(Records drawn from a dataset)
[Start of section]

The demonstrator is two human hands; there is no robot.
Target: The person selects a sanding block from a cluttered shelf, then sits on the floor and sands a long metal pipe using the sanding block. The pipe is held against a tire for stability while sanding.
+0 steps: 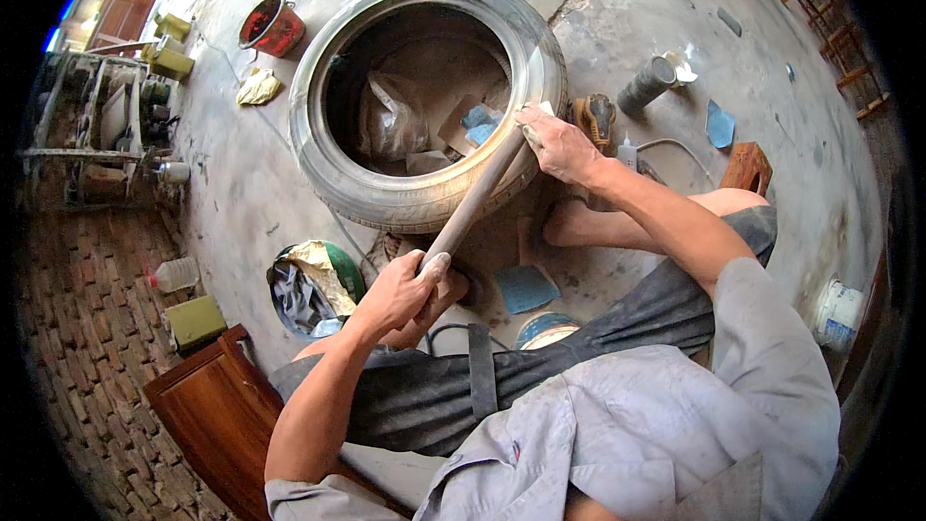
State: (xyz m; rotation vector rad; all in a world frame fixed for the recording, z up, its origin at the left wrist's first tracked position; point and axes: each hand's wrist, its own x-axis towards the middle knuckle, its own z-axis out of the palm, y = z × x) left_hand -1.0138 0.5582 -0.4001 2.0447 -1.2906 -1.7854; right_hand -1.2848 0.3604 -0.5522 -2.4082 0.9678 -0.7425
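Observation:
A long, smooth grey-brown rod (475, 201), seemingly wooden, slants across the near rim of a large dusty tyre (316, 174) lying flat. My left hand (397, 294) is closed round the rod's near end, above my lap. At the far end, resting over the tyre's right side, my right hand (561, 147) is closed with its fingers on the rod. A small pale scrap (547, 108), perhaps folded sandpaper, shows by those fingertips; how it is held is hidden. Inside the tyre lie a clear plastic bag (394, 121) and crumpled blue sheets (479, 123).
Right of the tyre stand a yellow-black power tool (595, 119), a white power strip (627, 152) and a dark cylinder (646, 87). A blue sheet (526, 288) lies by my feet. A lined bucket (349, 268) stands left, a red bucket (273, 27) far left.

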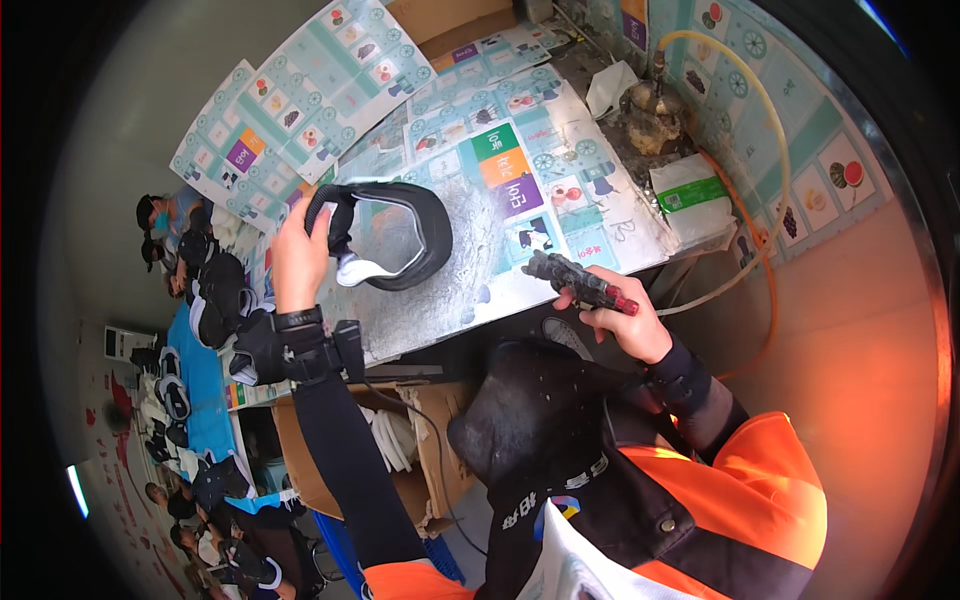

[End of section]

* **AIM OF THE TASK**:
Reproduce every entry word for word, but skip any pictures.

* **REPLY TO THE EXERCISE**:
The demonstrator is two human hands; there is no robot.
Target: The person selects a sanding block from a cluttered shelf, then sits on the floor and sands a long metal pipe using the sanding block. The pipe is held against a tire for stability while sanding.
+0 steps: 
State: (xyz m; rotation vector rad; all in a world frame fixed for the recording, z up, its origin at the left wrist's first tracked position; point and axes: each hand's wrist, its own x-axis towards the middle knuckle, its own z-axis out of the palm, y = z × x) left_hand -1.0138 0.5582 -0.4001 2.0447 -1.2906 -1.7854; right_hand -1.2848 0.3604 -0.5522 -2.4082 0.9678 -0.7425
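Observation:
A long, smooth grey-brown rod (475, 201), seemingly wooden, slants across the near rim of a large dusty tyre (316, 174) lying flat. My left hand (397, 294) is closed round the rod's near end, above my lap. At the far end, resting over the tyre's right side, my right hand (561, 147) is closed with its fingers on the rod. A small pale scrap (547, 108), perhaps folded sandpaper, shows by those fingertips; how it is held is hidden. Inside the tyre lie a clear plastic bag (394, 121) and crumpled blue sheets (479, 123).
Right of the tyre stand a yellow-black power tool (595, 119), a white power strip (627, 152) and a dark cylinder (646, 87). A blue sheet (526, 288) lies by my feet. A lined bucket (349, 268) stands left, a red bucket (273, 27) far left.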

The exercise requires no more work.